Comment se faisait-il que, jeune, beau, riche, avec tant de raisons d’être heureux, un jeune homme se consumât si misérablement? Vous allez dire qu’Octave était blasé, que les romans à la mode du jour lui avaient gâté la cervelle de leurs idées malsaines, qu’il ne croyait à rien, que de sa jeunesse et de sa fortune gaspillées en folles orgies il ne lui restait que des dettes; – toutes ces suppositions manquent de vérité. – Ayant fort peu usé des plaisirs, Octave ne pouvait en être dégoûté; il n’était ni splénétique, ni romanesque, ni athée, ni libertin, ni dissipateur; sa vie avait été jusqu’alors mêlée d’études et de distractions comme celle des autres jeunes gens; il s’asseyait le matin au cours de la Sorbonne, et le soir il se plantait sur l’escalier de l’Opéra pour voir s’écouler la cascade des toilettes.
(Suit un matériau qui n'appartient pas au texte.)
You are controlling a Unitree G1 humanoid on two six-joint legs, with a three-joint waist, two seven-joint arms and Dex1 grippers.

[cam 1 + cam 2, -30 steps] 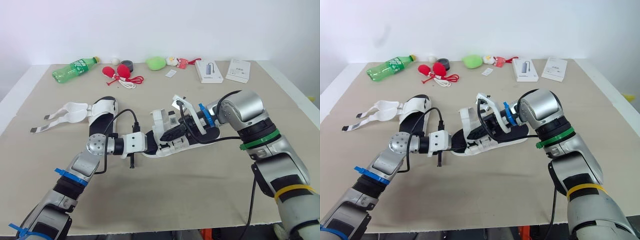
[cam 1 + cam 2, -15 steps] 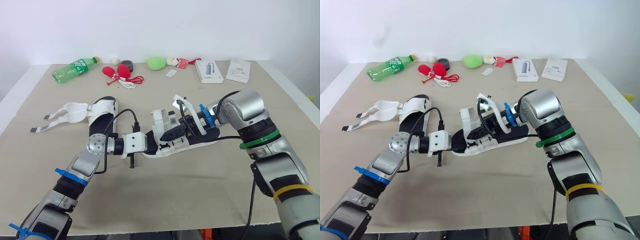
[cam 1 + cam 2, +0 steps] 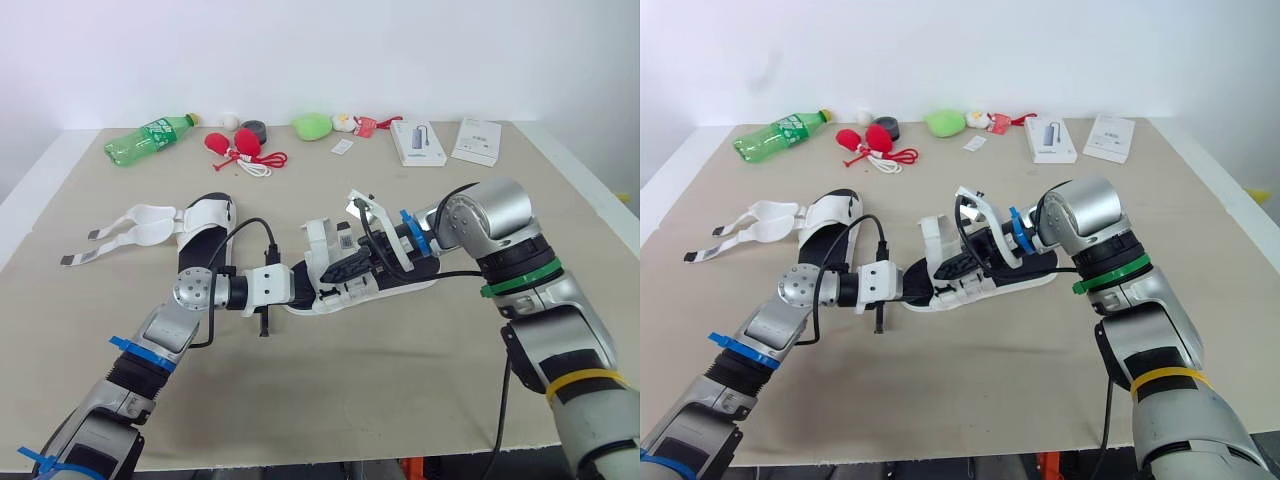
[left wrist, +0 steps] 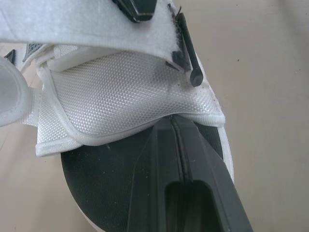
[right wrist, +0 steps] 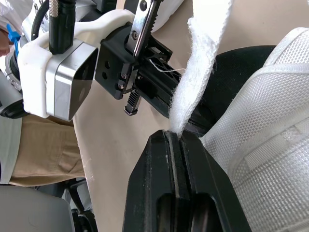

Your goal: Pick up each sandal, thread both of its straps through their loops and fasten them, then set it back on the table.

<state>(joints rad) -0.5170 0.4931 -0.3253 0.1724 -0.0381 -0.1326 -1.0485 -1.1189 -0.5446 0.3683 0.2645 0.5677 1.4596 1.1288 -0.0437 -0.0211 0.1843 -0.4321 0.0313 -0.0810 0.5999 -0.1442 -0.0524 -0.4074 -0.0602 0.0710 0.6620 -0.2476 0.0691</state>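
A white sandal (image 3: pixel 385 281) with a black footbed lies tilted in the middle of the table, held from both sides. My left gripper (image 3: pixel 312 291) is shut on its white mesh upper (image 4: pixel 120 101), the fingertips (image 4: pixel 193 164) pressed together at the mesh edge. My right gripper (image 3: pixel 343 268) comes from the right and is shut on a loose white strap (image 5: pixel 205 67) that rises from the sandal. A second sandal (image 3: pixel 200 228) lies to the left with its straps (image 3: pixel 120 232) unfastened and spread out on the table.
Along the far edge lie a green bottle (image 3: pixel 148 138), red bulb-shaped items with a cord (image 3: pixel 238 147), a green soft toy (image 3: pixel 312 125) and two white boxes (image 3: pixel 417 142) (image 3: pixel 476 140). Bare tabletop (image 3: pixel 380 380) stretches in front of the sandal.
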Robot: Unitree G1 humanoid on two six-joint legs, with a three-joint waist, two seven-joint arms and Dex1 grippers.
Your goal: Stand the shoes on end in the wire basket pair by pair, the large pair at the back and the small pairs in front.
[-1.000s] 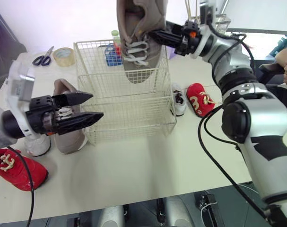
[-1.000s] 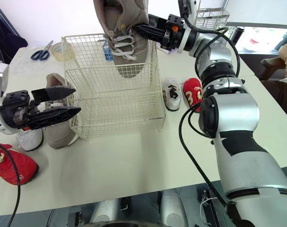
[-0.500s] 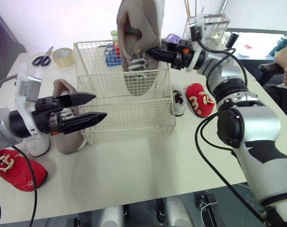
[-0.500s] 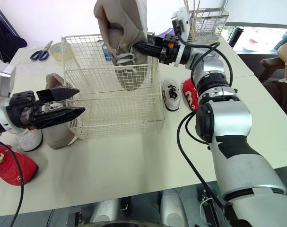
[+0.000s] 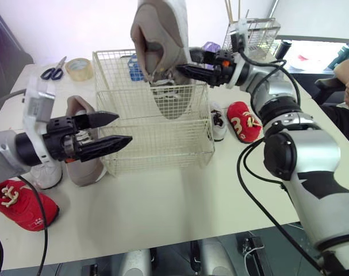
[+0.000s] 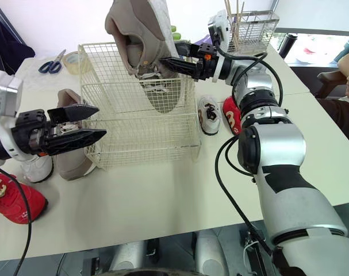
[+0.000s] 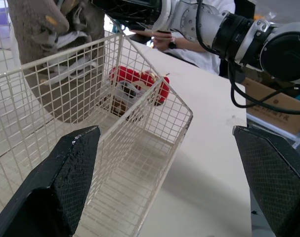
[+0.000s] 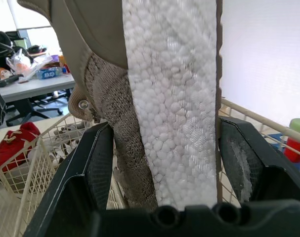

On ne lui connaissait ni fille de marbre ni duchesse, et il dépensait son revenu sans faire mordre ses fantaisies au capital, – son notaire l’estimait; – c’était donc un personnage tout uni, incapable de se jeter au glacier de Manfred ou d’allumer le réchaud d’Escousse. Quant à la cause de l’état singulier où il se trouvait et qui mettait en défaut la science de la faculté, nous n’osons l’avouer, tellement la chose est invraisemblable à Paris, au dix-neuvième siècle, et nous laissons le soin de la dire à notre héros lui-même.
Comme les médecins ordinaires n’entendaient rien à cette maladie étrange, car on n’a pas encore disséqué d’âme aux amphithéâtres d’anatomie, on eut recours en dernier lieu à un docteur singulier, revenu des Indes après un long séjour, et qui passait pour opérer des cures merveilleuses.